For most of us, Memorial Day has become an occasion for sleeping in, gathering with family and friends to eat, drink, and be merry, and enjoy a day off work floating in the pool. In reality, it’s a day set apart to honor men and women who gave their lives in service for our country.
My grandfathers both served in the military, and are truthfully best honored on Veterans Day. I am grateful for their service and heart. We enjoy freedom and abundance in our great country because of their sacrifice – and the ultimate sacrifices of so many other courageous individuals, past and present.
What I’m most grateful for is the legacy my grandfathers created even after their years of military service.
These were men that committed their lives to serving others – my Granddad Davis through a lifetime of Christian ministry as a Methodist pastor with dazzling people skills, and my Grandpa Toenjes through his leadership in industry, serving daily in the Catholic church and community, and performing great music well into his 90s.
Along with my grandmothers, they raised my parents and my parents’ siblings well. They instilled in them deep faith, a sense of responsibility for serving and honoring others, and strong work ethic. All character strengths I believe are becoming lost arts. (I am on that pivotal xennial border – right between Gen X and millenials, thriving in a world of technology but dumbfounded by the millenial mentality of “me-focused” living.)
My grandparents lived their lives with honor and commitment to core values of faith, family, and service. They impacted the world and left a legacy in their own unique way. They had 80 or 90 or maybe even 100 years or more to do it. I have them in heaven (and one still so wonderfully here) to honor.
I also have a son who left his own unique legacy, but he had just 17 days to do it. And now I have him in heaven to honor too.
There are so many stories of theirs to tell. But I think the greatest way to honor their lives is to live my own life well.
My life is my own, and my purpose is unique, just like theirs, and just like yours. The time we have here is brief. That awareness makes my heart beat faster and propel me forward toward my purpose every day. Our grandparents and parents gave us the very best they could so that we could go further than they did. (Perhaps for you this person might be a mentor or surrogate parent rather than a relative.)
There are lessons my grandparents taught – through sermons, through service, through family – that I want to embody to honor them, by living my life well just as they did.
And there are lessons my son is still teaching me that I want to personify to make him proud. With every fiber of my being, I want to honor him. He only had a few days to accomplish his purpose here. God willing, I have the long rest of my life.
Being exceptional humans ourselves is the highest honor we can give these people.
Who has gone before you?
What of their character do you admire? What of their marriages, of the way they raised their children, of they way they served others and their communities? (Our greatest commandment is to love God and love our neighbors. We don’t live in a vacuum – we’re all interconnected.)
What good can you take from their lives and make even more impactful through your own?

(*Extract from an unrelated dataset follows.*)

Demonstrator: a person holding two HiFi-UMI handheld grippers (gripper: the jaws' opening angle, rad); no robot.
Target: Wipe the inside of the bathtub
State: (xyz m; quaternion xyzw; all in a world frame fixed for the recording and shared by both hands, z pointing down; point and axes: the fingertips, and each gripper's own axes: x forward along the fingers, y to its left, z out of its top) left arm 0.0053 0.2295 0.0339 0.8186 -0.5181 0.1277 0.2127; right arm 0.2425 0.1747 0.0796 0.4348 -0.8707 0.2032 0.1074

This Memorial Day, I pray your heart is full as you honor the men and women you love who gave their lives in service to our country.
I hope you also enjoy a moment or two to honor the special people in your life who came before you. Those individuals who helped shape your beliefs and character, and lived in a way that inspires you to be who you are. Set your mind on how you want to live your life in ways that will make them proud.
Grab a scoop of ice cream and enjoy a little nostalgia this holiday weekend.